* **Work task**
The data below holds the lines to copy: everything from the line containing "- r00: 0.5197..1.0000" to the line containing "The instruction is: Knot", both ends included, set down exactly.

* **Excerpted data**
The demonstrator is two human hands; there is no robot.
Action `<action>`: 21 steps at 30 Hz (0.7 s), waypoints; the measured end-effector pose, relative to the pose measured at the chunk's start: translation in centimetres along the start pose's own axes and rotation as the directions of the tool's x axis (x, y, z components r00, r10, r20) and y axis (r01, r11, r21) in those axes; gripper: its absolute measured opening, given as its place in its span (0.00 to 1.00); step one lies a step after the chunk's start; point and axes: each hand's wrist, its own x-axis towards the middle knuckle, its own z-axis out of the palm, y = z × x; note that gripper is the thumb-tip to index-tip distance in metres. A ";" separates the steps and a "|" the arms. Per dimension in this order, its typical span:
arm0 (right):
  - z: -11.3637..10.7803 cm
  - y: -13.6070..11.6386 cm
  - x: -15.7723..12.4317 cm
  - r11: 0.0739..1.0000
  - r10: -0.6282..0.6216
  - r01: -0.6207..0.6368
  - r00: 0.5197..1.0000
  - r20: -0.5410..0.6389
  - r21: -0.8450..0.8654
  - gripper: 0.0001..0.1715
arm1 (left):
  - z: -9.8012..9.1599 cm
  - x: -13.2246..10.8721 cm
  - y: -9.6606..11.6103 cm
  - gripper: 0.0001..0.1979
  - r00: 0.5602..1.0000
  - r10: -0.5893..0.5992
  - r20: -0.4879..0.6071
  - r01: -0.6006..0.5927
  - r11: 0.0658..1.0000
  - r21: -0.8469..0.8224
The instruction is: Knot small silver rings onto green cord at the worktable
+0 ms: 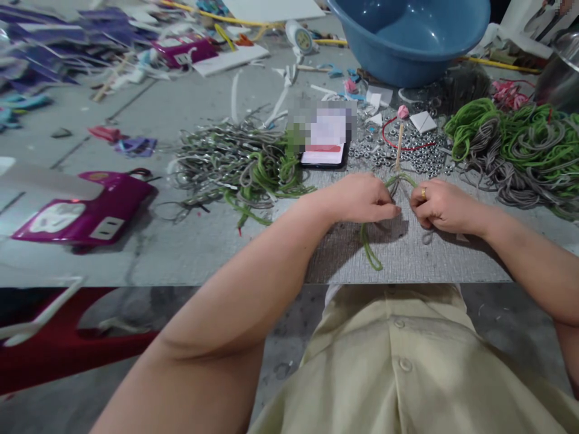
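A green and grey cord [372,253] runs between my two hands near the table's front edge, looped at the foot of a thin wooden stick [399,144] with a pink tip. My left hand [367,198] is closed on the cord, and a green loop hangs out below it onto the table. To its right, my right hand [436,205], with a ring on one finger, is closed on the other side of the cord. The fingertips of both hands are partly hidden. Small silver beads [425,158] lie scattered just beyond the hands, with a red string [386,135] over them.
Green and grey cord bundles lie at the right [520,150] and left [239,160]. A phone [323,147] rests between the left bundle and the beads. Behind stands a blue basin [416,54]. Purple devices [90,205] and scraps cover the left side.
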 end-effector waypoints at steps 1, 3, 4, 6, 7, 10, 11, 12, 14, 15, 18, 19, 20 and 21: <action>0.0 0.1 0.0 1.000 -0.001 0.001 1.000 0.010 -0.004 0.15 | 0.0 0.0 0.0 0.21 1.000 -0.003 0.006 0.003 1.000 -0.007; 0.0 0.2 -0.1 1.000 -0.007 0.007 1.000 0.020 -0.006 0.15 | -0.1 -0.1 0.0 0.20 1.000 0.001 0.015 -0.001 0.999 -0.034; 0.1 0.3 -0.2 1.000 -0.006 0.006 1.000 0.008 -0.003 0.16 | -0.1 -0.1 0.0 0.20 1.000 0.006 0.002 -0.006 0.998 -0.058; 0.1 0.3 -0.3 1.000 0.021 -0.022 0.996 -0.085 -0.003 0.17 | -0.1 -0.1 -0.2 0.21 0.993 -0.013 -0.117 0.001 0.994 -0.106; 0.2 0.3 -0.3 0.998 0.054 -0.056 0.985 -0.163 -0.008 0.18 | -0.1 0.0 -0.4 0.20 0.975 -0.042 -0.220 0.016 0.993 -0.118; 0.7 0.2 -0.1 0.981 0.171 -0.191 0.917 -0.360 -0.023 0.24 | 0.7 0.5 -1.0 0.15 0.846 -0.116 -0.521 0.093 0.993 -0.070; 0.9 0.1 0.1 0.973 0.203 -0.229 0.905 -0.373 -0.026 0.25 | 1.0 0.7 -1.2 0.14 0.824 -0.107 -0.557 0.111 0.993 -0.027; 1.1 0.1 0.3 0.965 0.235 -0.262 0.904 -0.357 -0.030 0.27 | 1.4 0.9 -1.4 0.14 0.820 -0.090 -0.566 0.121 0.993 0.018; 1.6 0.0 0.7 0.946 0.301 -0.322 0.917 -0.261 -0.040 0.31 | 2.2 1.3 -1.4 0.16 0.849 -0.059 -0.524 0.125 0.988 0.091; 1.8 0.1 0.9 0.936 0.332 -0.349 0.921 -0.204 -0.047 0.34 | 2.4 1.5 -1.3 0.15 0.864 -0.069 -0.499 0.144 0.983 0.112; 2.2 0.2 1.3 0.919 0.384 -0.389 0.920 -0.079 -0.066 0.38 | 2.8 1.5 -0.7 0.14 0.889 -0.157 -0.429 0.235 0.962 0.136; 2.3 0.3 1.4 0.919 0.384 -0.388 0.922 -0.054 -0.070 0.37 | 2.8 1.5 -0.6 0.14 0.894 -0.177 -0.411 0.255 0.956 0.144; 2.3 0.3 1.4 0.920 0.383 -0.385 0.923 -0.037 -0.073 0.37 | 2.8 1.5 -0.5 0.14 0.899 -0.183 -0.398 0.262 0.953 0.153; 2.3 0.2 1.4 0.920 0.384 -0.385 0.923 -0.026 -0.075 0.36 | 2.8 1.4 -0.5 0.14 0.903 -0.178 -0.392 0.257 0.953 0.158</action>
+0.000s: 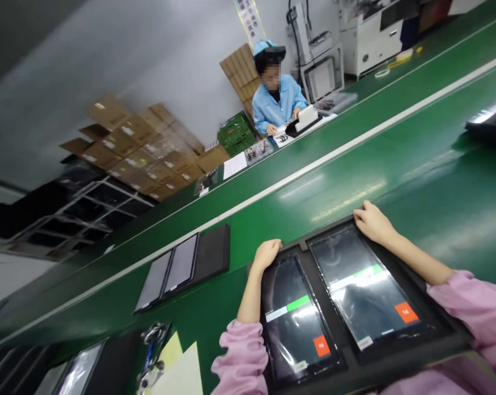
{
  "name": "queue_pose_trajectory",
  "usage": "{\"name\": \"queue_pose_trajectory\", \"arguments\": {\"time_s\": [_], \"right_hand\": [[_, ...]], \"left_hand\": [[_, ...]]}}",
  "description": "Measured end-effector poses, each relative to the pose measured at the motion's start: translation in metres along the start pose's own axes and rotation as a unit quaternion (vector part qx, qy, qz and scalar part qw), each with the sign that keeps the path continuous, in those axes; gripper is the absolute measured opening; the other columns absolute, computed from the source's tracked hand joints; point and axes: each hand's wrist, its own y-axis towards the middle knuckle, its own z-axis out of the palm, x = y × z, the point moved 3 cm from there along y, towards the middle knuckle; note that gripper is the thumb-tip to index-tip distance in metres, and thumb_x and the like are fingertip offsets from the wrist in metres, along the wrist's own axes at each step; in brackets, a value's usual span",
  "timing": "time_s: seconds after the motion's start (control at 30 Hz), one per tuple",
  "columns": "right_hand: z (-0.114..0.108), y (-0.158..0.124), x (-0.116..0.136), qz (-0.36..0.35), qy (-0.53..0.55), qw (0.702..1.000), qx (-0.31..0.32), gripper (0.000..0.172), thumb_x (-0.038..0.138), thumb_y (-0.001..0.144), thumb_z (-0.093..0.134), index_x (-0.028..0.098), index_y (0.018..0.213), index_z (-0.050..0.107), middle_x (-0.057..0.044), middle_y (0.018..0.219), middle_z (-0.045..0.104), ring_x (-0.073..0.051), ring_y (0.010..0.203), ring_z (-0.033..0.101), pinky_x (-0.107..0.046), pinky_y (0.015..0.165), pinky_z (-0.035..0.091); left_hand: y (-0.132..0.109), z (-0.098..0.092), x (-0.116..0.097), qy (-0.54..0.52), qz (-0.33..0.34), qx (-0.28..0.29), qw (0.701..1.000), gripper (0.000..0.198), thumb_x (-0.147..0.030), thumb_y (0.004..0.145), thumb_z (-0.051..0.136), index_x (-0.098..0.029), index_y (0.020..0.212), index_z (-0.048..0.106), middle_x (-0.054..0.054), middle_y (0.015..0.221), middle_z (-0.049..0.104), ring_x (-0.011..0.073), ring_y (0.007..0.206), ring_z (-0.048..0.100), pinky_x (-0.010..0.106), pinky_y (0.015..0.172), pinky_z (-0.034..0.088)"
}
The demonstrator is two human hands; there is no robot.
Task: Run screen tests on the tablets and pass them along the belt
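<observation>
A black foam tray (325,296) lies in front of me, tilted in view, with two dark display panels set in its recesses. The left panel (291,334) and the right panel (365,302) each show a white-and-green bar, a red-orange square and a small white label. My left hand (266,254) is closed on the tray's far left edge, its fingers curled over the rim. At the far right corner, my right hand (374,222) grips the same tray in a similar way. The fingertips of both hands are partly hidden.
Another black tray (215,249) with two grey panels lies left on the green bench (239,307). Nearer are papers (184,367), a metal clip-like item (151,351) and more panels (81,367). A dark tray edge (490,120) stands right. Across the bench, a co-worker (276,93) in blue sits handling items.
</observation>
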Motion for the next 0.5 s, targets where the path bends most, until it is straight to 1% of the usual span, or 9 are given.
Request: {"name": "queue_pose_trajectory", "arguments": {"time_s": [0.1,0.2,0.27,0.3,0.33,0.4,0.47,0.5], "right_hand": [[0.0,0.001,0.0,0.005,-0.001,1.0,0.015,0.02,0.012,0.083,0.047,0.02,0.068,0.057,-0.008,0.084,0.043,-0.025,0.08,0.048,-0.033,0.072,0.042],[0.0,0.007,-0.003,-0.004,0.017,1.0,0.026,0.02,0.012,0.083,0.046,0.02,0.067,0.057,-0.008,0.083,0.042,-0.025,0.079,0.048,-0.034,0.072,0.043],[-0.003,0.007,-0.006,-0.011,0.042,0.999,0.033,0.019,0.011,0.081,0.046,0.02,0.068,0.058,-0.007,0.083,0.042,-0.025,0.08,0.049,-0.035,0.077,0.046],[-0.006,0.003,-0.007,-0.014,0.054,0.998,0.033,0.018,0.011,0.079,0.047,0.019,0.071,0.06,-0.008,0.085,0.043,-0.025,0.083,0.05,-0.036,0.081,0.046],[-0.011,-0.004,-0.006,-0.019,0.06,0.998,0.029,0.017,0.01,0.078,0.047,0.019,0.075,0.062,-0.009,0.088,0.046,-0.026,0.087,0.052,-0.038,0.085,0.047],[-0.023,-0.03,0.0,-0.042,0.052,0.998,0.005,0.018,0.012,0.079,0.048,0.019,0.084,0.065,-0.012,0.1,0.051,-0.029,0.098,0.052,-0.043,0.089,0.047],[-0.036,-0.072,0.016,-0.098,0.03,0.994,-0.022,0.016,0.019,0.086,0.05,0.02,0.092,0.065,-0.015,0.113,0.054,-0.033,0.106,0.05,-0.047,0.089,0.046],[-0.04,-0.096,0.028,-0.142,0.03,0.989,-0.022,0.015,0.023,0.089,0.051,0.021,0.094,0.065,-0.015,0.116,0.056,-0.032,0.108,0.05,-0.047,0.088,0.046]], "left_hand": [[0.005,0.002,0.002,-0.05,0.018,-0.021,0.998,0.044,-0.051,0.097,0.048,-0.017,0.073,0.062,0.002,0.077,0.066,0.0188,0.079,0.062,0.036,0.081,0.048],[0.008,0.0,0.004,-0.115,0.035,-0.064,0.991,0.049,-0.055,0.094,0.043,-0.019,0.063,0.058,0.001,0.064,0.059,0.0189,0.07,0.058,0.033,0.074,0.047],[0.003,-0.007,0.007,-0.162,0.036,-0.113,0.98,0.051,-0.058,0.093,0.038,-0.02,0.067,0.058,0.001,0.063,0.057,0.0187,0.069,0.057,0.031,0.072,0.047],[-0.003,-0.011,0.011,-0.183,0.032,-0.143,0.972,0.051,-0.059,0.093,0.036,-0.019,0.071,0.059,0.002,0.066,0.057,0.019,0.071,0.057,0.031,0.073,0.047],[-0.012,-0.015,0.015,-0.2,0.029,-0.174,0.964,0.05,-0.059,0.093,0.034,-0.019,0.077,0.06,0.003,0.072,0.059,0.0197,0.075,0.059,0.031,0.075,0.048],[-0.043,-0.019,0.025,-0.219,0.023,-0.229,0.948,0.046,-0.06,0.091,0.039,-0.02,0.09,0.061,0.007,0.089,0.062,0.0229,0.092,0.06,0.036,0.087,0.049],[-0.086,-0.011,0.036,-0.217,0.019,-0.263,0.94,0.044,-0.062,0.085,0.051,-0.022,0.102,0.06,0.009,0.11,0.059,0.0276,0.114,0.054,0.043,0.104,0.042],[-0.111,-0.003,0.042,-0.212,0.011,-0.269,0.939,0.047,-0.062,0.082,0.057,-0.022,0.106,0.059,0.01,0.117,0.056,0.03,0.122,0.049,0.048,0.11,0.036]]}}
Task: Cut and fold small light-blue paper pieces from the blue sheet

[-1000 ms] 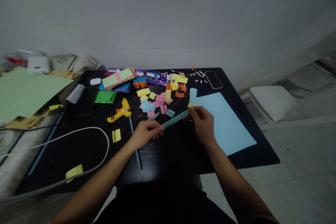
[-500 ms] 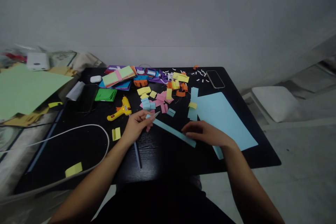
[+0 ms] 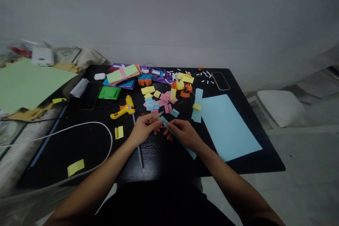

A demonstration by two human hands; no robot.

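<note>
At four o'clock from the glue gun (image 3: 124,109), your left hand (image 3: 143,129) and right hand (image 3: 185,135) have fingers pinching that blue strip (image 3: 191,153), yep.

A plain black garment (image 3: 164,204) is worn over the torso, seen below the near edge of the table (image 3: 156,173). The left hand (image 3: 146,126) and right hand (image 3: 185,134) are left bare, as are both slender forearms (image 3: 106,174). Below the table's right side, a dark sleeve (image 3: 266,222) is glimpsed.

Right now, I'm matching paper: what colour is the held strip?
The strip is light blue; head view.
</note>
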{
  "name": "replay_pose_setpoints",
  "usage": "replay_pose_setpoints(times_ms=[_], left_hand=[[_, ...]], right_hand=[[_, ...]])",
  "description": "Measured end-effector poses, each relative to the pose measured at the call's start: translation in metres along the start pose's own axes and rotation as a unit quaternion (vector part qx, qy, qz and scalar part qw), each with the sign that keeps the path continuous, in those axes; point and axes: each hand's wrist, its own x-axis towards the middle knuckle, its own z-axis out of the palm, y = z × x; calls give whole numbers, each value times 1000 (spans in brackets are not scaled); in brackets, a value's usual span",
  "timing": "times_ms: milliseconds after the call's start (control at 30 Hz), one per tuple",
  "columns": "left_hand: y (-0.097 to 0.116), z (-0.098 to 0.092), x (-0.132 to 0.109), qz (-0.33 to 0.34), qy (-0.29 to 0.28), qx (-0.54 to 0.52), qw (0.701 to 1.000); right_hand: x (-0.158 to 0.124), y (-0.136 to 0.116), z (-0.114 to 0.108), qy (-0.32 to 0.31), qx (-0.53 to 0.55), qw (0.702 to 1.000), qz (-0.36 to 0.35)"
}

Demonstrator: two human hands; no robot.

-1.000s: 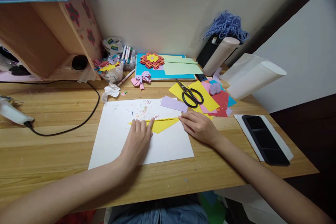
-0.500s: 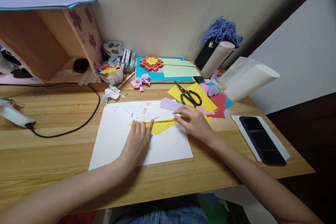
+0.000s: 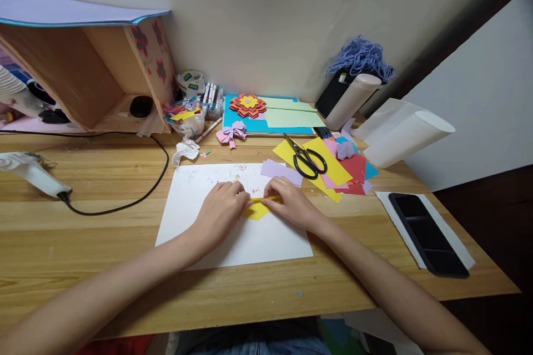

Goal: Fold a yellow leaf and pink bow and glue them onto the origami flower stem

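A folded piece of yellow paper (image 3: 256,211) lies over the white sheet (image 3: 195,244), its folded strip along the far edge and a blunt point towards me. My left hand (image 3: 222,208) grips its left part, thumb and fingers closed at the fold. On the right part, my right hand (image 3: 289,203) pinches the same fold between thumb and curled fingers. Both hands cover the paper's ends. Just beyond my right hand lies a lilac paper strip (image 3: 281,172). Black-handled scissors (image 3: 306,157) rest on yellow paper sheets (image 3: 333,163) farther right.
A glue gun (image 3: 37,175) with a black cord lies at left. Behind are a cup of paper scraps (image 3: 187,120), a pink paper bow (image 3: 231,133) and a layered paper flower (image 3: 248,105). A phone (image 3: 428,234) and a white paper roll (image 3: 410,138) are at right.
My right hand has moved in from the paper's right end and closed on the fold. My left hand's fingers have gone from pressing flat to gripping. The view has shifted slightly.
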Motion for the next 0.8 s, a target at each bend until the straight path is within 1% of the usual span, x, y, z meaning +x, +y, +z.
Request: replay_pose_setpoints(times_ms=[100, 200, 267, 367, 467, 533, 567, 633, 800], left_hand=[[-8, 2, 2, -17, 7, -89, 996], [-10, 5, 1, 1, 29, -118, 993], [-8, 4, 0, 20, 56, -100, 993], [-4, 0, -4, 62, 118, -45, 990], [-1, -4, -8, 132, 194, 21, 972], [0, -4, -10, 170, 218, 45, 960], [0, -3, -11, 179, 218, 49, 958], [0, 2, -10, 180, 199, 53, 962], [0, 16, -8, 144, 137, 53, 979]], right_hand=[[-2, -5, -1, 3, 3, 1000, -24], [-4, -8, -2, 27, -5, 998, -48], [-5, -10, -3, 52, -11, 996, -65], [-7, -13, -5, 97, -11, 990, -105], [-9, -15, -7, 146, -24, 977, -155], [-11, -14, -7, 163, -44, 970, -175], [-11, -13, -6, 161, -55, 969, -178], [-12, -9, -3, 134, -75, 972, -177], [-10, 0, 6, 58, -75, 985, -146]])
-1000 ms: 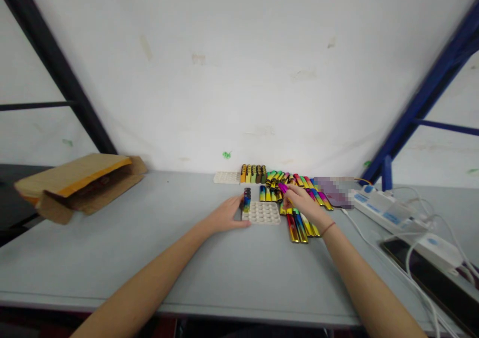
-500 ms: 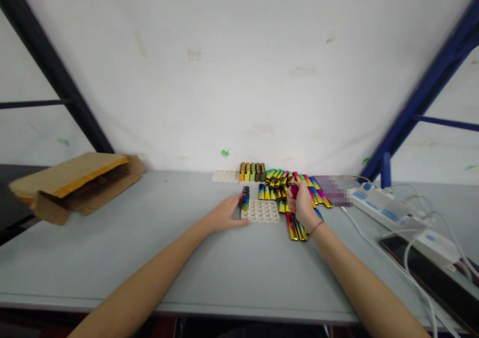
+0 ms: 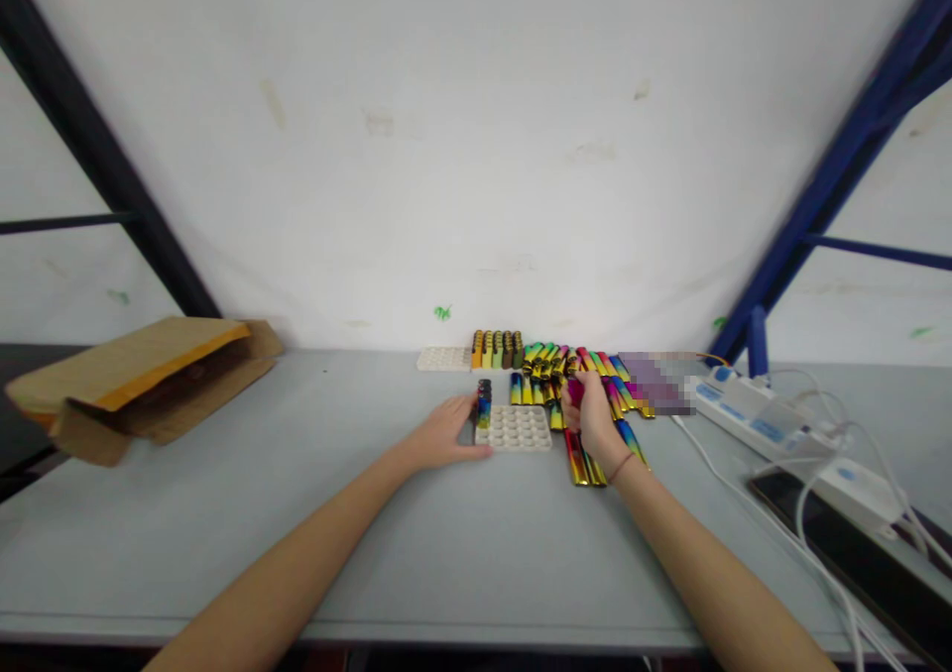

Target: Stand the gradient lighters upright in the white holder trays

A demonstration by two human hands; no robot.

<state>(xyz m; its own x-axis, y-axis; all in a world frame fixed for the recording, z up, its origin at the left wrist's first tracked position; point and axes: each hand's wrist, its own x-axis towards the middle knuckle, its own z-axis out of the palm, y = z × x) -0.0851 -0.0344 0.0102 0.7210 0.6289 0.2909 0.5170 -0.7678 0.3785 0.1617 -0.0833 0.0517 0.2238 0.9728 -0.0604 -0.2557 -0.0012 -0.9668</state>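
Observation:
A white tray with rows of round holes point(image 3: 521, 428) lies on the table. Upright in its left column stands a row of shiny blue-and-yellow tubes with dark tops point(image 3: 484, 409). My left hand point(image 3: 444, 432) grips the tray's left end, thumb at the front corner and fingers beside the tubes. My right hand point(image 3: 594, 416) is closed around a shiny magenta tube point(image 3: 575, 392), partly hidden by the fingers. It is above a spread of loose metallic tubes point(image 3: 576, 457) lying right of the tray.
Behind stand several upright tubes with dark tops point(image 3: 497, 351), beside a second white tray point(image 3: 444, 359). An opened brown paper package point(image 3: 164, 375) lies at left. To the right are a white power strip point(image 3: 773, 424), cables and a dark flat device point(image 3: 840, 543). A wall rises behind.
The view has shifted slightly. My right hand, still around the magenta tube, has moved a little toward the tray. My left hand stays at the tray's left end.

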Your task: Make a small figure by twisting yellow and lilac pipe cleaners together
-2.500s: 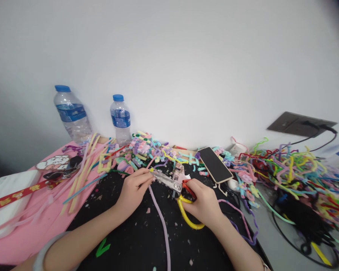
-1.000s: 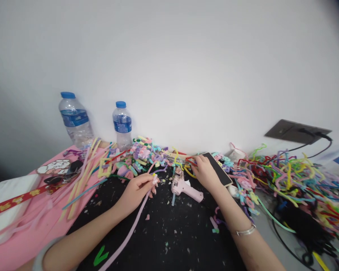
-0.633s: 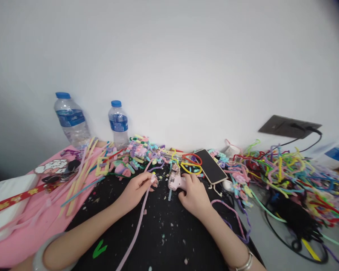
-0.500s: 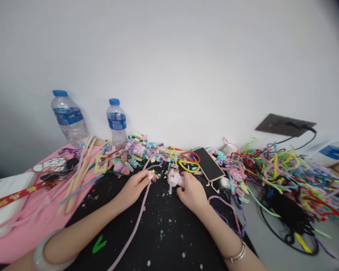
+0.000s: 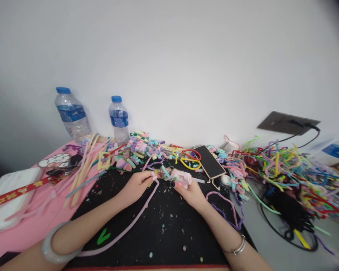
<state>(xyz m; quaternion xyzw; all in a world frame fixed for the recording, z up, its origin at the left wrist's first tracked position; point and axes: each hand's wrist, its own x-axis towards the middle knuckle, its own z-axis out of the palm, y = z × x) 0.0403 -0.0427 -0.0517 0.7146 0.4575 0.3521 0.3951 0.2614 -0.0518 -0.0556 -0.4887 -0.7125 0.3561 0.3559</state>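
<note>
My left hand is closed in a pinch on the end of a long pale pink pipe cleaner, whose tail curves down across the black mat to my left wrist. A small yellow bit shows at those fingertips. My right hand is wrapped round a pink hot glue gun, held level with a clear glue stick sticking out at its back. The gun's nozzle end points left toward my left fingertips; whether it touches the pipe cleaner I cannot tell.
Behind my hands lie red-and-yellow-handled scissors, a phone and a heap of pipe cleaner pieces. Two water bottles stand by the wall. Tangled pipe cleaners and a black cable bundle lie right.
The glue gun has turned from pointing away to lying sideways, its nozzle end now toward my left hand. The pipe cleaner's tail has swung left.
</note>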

* **Result of this exercise**
  - r00: 0.5197..1.0000
  - r20: -0.5410..0.6389
  - r21: -0.8450..0.8654
  - gripper: 0.0001..0.1715
arm1 (left):
  - z: -9.8012..9.1599 cm
  - x: -13.2246..10.8721 cm
  - y: -9.6606..11.6103 cm
  - gripper: 0.0001..0.1979
  - r00: 0.5602..1.0000
  - r10: -0.5893..0.5992
  - r20: -0.4879..0.6071
  - r01: -0.6006..0.5927
  - r11: 0.0658..1.0000
  - r21: -0.8469..0.8224
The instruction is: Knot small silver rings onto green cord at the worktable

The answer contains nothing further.